Relations: Supports viewing lists related to the Kubernetes object. For instance, view the related Pod list containing Pod name, CPU usage, CPU request, CPU limit, memory usage, memory request, memory limit, container count, Workload name, Namespace name, Cluster name, Pod status, and other information, providing a clear understanding of object relationships.

Resource Utilization: View key metrics for the Kubernetes object to grasp the dynamic changes in its resources. Taking CPU-related metrics as an example, you can view trends over time for CPU allocatable total, CPU limit percentage, CPU limit, CPU request percentage, CPU request, CPU idle, CPU usage, CPU usage percentage, while also monitoring changes in metrics like Namespace count, Node count, Pod allocatable total, Pod count, Service count, Workload count, memory allocatable total, etc.

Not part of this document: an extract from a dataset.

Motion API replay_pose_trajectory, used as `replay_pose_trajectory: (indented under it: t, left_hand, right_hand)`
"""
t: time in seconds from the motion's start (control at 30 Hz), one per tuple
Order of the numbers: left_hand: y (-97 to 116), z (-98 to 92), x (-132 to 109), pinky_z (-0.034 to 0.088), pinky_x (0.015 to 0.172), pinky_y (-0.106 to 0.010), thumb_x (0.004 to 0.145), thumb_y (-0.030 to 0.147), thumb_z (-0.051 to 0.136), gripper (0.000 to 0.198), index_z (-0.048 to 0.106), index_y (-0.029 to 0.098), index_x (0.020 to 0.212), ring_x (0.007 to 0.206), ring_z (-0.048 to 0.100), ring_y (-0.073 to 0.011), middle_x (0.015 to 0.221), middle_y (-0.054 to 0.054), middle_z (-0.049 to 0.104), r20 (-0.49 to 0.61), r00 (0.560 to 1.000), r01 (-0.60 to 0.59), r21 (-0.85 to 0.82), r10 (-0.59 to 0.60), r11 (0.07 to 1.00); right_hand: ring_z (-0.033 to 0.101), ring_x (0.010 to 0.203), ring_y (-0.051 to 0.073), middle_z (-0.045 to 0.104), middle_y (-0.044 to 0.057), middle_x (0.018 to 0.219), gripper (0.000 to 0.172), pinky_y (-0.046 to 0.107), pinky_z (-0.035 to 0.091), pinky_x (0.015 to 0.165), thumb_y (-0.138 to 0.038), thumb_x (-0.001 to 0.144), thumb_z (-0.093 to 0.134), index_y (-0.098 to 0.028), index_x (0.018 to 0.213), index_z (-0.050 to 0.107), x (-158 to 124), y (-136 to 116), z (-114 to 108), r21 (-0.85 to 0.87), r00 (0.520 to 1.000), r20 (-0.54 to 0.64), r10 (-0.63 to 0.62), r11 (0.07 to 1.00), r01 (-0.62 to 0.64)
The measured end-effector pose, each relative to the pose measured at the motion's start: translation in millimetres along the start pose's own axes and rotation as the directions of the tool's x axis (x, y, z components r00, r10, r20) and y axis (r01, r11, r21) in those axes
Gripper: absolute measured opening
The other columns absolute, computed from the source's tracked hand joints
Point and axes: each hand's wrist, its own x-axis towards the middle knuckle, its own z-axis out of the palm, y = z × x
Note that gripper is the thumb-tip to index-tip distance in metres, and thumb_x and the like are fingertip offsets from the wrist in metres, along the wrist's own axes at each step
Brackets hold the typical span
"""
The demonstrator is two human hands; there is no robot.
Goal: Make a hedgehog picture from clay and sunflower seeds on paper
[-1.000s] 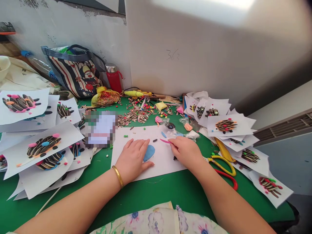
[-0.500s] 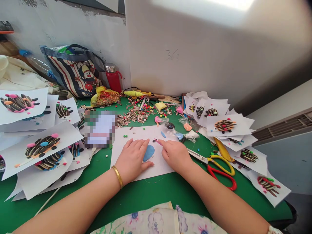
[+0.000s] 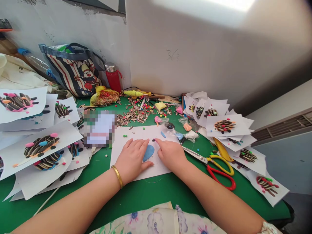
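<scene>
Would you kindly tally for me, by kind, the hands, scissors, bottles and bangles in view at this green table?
Hands on the white paper sheet: 2 (left hand, right hand)
Yellow-and-red-handled steel scissors: 1
Bottles: 2 (red metal flask, clear plastic bottle with blue cap)
Gold metal bangle: 1
Total: 6

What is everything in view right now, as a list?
table: one, green, under everything
white sheet: one, white, table centre
blue clay patch: one, blue, on sheet
scissors: one, yellow-red handles, right of sheet
sunflower seeds: heap, striped, behind sheet
seed pictures: many, white paper, piled left and right
striped bag: one, back left
red flask: one, right of bag
left hand: flat on sheet, gold bangle
right hand: index fingertip at small dark bit
</scene>
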Motion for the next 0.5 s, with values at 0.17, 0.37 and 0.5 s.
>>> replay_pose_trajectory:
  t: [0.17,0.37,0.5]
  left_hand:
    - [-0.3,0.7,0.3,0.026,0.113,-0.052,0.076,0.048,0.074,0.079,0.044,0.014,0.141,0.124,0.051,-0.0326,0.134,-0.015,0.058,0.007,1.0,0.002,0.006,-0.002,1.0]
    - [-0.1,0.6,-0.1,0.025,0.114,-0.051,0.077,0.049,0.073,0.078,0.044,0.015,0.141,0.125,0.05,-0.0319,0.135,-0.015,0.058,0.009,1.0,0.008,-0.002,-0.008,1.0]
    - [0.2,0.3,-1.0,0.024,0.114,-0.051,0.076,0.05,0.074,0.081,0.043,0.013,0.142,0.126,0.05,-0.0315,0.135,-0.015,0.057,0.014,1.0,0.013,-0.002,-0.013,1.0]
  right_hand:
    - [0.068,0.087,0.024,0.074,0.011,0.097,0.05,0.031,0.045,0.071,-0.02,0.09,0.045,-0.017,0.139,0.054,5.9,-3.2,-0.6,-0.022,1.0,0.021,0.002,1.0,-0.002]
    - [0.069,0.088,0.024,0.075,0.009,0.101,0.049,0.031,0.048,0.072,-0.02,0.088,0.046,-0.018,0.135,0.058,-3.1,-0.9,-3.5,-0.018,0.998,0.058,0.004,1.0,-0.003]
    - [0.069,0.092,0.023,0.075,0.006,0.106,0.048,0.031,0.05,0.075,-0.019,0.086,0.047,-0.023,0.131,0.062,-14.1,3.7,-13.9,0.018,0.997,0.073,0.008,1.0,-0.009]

Events: View Kubernetes events that have occurred for the object, aiding in the diagnosis, tracking, and pinpointing of issues. The event list displays the event's time, type, and description, for example, "Created job superfa - cronjob - 1731304800", "0/1 nodes are available: 1 Too many pods.", facilitating an understanding of event occurrences within the cluster.

Logs: View logs generated by the Kubernetes object, assisting in the diagnosis, tracking, and pinpointing of issues. Log content includes timestamps, log levels, error messages, request URLs, etc., such as "upload request http error", "config response http error", allowing analysis of application runtime status and error information from the logs.

Kubernetes Events
On the Events tab page, you can view Kubernetes events, gaining a comprehensive overview of the occurrence time, type, and description of various events within the cluster. The event list is clearly displayed, facilitating user operations like troubleshooting.

Kubernetes Dashboards
Supports viewing out-of-the-box Kubernetes dashboards that intuitively display resource usage such as Node counts per Kubernetes cluster, Pod counts per Node or cluster, container counts, CPU usage / CPU allocatable, Top 10 CPU usage / CPU allocatable, etc., making it easy for users to get an overview of the cluster's overall status.